“Evaluating Loss Functions for Illustration Super-Resolution Neural Networks”, 2021-10-18 ():
As display technologies evolve and high-resolution screens become more available, the desirability of images and videos with high perceptual quality grows in order to properly utilize such advances. At the same time, the market for illustrated mediums, such animations and comics, has been in steady growth over the past years.
Based on these observations, we were motivated to explore the super-resolution task in the niche of drawings. In absence of original high-resolution imagery, it is necessary to use approximate methods, such as interpolation algorithms, to enhance low-resolution media. Such methods, however, can produce undesirable artifacts in the reconstruct images, such as blurring and edge distortions. Recent works have successfully applied deep learning to this task, but such efforts are often aimed at real-world images and do not take in account the specifics of illustrations, which emphasize lines and employ simplified patterns rather than complex textures, which in turn makes visual artifacts introduced by algorithms easier to spot.
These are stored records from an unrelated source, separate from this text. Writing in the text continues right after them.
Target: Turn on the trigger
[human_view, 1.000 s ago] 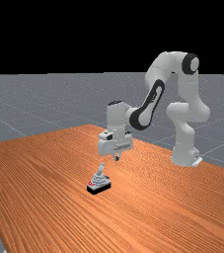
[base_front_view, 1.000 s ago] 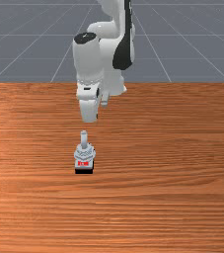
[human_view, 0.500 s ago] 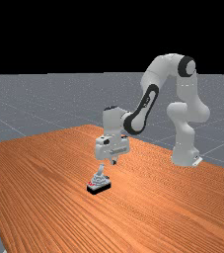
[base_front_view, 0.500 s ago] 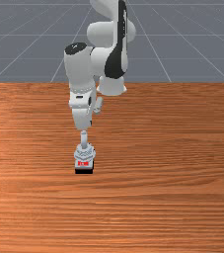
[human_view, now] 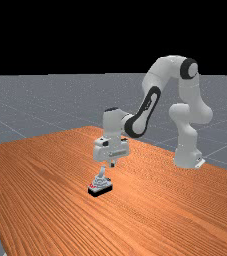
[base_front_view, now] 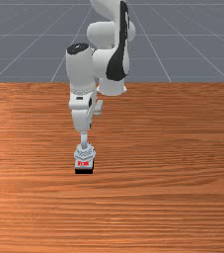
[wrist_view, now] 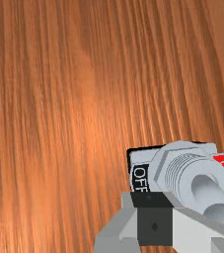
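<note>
Hovering with its tips pressed together, the white-and-grey gripper [human_view: 112,164] is near the grey, black-based toggle switch [human_view: 101,183] on the orange-brown wooden worktop [human_view: 45,175]; approach nearly done, I'd say, flipping still left.

My arm [human_view: 157,75] wears smooth, rounded white shells. A black strip [human_view: 151,96] with pale markings runs along it, and a black ring [human_view: 184,69] frames a light disc [human_view: 192,70]. My pale grey fingers [wrist_view: 145,227] end in dark, squared tips bearing a small black diamond [wrist_view: 154,226].
</note>
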`<state>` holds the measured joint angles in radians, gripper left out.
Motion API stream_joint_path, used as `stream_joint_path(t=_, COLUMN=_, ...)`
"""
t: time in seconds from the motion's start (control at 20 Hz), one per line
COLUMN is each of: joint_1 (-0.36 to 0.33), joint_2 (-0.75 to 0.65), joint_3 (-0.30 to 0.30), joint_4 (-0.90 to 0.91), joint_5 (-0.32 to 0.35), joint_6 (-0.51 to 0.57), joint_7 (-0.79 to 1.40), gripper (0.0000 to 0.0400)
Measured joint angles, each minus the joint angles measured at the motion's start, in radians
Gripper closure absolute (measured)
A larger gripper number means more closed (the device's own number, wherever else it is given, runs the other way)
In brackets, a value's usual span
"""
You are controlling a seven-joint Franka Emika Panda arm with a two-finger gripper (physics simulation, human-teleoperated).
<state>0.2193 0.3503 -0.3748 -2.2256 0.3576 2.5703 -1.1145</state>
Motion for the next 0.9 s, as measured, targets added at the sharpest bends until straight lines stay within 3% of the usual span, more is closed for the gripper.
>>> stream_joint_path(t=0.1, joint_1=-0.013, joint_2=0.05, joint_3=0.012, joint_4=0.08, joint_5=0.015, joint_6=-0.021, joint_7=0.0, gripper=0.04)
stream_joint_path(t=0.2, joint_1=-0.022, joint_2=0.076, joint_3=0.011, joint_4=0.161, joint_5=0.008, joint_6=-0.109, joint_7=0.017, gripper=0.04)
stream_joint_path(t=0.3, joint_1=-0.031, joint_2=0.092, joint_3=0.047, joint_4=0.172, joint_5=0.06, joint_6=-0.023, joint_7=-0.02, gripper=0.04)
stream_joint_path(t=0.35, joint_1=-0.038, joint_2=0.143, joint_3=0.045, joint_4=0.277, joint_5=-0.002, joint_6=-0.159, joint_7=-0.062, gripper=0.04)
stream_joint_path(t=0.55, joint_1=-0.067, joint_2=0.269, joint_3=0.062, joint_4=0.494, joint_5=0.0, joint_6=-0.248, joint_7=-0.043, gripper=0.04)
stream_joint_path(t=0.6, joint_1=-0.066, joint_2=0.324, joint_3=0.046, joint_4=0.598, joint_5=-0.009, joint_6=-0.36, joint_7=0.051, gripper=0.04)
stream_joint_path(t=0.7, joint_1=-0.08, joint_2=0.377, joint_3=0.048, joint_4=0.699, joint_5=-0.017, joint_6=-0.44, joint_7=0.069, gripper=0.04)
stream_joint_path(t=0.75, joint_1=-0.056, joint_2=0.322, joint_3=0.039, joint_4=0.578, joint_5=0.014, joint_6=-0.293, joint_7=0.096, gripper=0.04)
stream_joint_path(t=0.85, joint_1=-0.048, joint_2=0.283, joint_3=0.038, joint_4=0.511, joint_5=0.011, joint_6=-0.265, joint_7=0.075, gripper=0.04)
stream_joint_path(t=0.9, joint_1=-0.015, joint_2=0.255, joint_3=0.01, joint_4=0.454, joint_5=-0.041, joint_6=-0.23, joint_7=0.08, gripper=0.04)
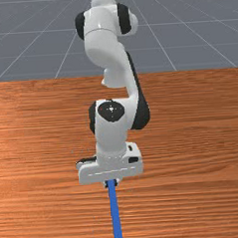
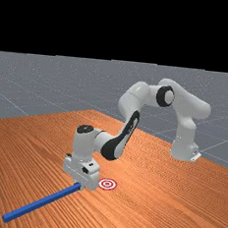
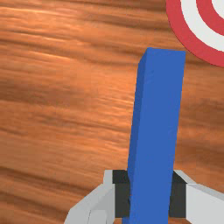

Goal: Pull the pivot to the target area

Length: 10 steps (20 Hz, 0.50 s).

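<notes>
In the front view the gripper is low over the table, around the blue bar, which runs from it to the picture's bottom edge. The far view has the gripper at the bar's inner end, with the bar stretching to the lower left. The red and white target lies just right of the hand there. Seen from the wrist, both dark pads of the gripper press the sides of the bar. The bar's squared end points past the fingers, close beside the target's rim.
The wood table extends around the hand and target. In the far view the bar's outer end is near the table's lower-left edge. The arm's base stands on the table's far side at the far view's right.
</notes>
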Each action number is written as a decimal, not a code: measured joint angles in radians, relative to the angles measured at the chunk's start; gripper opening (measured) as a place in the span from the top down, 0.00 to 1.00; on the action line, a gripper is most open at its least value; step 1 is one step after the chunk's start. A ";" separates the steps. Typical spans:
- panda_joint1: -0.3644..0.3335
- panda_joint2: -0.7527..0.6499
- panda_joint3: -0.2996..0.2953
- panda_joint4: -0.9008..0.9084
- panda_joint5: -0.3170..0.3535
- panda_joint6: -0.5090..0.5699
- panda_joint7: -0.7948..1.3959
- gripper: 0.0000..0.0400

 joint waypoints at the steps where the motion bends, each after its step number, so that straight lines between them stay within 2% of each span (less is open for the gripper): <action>1: 0.000 -0.001 0.009 -0.005 -0.010 0.004 -0.037 0.75; 3: 0.011 -0.003 0.012 -0.008 -0.014 0.006 -0.035 0.75; 5: -0.023 0.001 0.081 -0.023 -0.074 0.021 -0.343 0.71; 6: -0.009 -0.001 0.074 -0.026 -0.072 0.023 -0.303 0.71; 10: 0.006 0.007 0.119 -0.027 -0.115 0.025 -0.450 0.72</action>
With these differences in mind, we evaluated the effects of the choice of loss functions [on an ESPCN CNN] in order to obtain accurate and perceptually pleasing results in the super-resolution task for comics, cartoons, and other illustrations.
Experimental evaluations have shown that a loss function based on edge detection performs best in this context among the evaluated functions, though still showing room for further improvements.
…C. Datasets: In an attempt to replicate the wide spectrum of illustrations, the following 3 datasets were used in this work.
- Danbooru2020: A collection of ~4 million crowdsourced illustrations of varying characteristics, ranging from line art to highly textured pictures. A subset of 40,000 randomly sampled images were selected for use during the training phase, of which 8,000 were used for validation at the end of each epoch. A second subset of 10,000 images was used for testing. Due to hardware constraints for training, we used 96×96px central patches as the ground truth images.
- Manga109: A collection of ~10,000 comic pages drawn by professional manga artists in Japan,26 used as a benchmark for SISR tasks,14 .17 This dataset is characterized by having mostly grayscale images with finer details such as text. We used 288×288px central patches from this dataset as the ground truth images. A larger patch size was used in order to capture a meaningful section of the illustration images present in this dataset.
- SYNLA: In order to further evaluate the generalization capabilities of the networks and find potential pathological cases, we also included a collection of synthetic line art images. The dataset is available in two versions, each with roughly 2,000 images, both which were used: one in grayscale, the other in color. As the original image sizes were smaller than the patch size 288×288px, specified in §IV-C2, and not an exact multiple of our scale factor, we used 192×192px central patches from this dataset as the ground truth images.
Danbooru2020 was used for training and testing, due to its wide range of illustrations in order to train networks able to generalize over style characteristics. Manga109 and SYNLA were used solely for testing.